● Aim of the exercise: Set down every record exactly as it appears.

● Data provided:
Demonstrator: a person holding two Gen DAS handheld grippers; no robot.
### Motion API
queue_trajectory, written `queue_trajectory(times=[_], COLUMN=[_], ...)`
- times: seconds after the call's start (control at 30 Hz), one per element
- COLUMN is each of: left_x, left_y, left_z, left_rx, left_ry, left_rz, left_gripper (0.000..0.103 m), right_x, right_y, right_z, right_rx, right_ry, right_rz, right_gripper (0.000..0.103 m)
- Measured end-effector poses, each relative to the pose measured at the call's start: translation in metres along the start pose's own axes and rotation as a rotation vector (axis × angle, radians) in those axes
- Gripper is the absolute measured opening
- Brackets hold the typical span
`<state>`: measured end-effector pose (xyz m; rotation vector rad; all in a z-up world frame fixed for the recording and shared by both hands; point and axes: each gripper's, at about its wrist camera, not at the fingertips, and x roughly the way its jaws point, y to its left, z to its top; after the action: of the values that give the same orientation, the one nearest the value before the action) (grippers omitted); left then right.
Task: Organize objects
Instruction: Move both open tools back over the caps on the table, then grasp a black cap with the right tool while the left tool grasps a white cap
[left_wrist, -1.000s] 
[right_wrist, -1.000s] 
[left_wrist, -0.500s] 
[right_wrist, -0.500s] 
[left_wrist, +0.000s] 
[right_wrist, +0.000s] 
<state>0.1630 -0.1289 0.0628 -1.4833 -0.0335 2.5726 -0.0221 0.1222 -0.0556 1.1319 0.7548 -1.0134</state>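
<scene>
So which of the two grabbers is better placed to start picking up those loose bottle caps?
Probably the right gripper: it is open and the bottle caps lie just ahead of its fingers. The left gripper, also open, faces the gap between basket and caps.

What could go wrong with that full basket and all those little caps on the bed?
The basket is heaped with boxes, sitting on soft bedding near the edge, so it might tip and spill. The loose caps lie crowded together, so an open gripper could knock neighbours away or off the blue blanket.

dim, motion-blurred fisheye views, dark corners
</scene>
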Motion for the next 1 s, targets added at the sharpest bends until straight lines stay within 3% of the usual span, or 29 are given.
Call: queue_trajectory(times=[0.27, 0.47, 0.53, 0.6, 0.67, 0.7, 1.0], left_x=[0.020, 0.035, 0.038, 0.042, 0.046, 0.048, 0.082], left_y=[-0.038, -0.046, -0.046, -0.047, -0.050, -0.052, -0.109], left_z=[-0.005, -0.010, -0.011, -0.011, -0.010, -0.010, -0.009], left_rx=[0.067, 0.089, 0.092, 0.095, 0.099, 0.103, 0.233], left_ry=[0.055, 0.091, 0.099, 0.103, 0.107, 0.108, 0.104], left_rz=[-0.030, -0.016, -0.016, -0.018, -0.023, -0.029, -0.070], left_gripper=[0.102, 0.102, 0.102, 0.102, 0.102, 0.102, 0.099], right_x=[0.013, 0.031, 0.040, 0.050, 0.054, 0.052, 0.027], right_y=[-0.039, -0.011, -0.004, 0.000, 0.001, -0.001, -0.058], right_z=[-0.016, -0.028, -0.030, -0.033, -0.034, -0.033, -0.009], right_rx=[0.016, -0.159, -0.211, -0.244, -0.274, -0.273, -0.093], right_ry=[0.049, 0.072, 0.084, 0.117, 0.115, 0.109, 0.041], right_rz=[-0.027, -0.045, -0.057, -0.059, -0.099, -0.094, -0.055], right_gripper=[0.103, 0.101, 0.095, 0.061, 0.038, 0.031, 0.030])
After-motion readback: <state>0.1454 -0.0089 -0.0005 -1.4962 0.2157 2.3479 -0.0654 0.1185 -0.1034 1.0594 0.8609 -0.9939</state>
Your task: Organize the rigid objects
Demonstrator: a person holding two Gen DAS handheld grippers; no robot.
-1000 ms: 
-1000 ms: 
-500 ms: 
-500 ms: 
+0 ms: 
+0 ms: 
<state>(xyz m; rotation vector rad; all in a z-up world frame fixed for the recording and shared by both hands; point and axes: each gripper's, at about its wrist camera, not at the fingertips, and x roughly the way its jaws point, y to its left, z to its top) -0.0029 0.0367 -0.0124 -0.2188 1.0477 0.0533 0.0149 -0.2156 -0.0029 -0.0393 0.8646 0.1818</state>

● Task output:
Demonstrator: a person holding two Gen DAS handheld grippers; no robot.
### Motion API
queue_trajectory, written `queue_trajectory(times=[_], COLUMN=[_], ...)`
- times: seconds after the call's start (control at 30 Hz), one per element
- COLUMN is each of: left_x, left_y, left_z, left_rx, left_ry, left_rz, left_gripper (0.000..0.103 m), right_x, right_y, right_z, right_rx, right_ry, right_rz, right_gripper (0.000..0.103 m)
- Measured end-effector poses, each relative to the pose measured at the call's start: translation in metres along the start pose's own axes and rotation as a rotation vector (axis × angle, radians) in those axes
- Gripper is the absolute measured opening
- Brackets hold the typical span
`<state>`: measured end-effector pose (xyz m; rotation vector rad; all in a z-up world frame fixed for the recording and shared by both hands; point and axes: each gripper's, at about its wrist camera, not at the fingertips, and x roughly the way its jaws point, y to its left, z to its top; after the action: of the values that give the same orientation, the one nearest the value before the action) (grippers omitted); left then right.
Task: Organize objects
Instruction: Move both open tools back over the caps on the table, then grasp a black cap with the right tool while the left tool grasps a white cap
[left_wrist, -1.000s] 
[right_wrist, -1.000s] 
[left_wrist, -0.500s] 
[right_wrist, -0.500s] 
[left_wrist, +0.000s] 
[right_wrist, +0.000s] 
<state>0.1630 -0.1289 0.0628 -1.4833 -0.0335 2.5726 -0.0221 0.1222 -0.0556 1.1319 0.7548 -1.0134</state>
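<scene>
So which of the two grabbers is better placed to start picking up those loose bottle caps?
Probably the right gripper: it is open and the bottle caps lie just ahead of its fingers. The left gripper, also open, faces the gap between basket and caps.

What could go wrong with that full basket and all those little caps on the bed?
The basket is heaped with boxes, sitting on soft bedding near the edge, so it might tip and spill. The loose caps lie crowded together, so an open gripper could knock neighbours away or off the blue blanket.

dim, motion-blurred fisheye views, dark corners
</scene>
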Motion for the next 1 s, targets added at the sharpest bends until straight lines stay within 3% of the usual span, or 29 are given.
Call: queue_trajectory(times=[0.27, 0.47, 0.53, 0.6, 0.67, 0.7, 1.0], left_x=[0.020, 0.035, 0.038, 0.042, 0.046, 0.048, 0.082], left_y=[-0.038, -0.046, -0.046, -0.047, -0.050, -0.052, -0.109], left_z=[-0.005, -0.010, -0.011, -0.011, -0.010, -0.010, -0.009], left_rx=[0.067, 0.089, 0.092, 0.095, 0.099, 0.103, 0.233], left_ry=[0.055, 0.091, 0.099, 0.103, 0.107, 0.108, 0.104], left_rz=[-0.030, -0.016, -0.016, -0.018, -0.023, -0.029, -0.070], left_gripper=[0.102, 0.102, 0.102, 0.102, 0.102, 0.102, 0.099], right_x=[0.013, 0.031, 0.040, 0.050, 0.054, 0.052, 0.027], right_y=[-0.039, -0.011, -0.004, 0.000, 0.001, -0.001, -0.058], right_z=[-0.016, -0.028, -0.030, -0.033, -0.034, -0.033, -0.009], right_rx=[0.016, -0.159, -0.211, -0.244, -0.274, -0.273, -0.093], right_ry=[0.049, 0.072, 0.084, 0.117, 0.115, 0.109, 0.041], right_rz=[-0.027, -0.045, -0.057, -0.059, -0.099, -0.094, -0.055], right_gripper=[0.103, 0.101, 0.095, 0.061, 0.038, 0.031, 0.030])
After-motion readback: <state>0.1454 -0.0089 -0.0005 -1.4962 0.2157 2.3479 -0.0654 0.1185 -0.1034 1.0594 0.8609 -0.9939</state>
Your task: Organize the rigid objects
Demonstrator: a person holding two Gen DAS handheld grippers; no robot.
-1000 ms: 
-1000 ms: 
-500 ms: 
-500 ms: 
+0 ms: 
+0 ms: 
<state>(xyz m; rotation vector rad; all in a z-up world frame fixed for the recording and shared by both hands; point and axes: each gripper's, at about its wrist camera, not at the fingertips, and x roughly the way its jaws point, y to its left, z to its top) -0.0029 0.0367 -0.0124 -0.2188 1.0477 0.0533 0.0149 -0.2156 -0.0029 -0.0393 0.8646 0.1818</state>

With this, the answer is complete.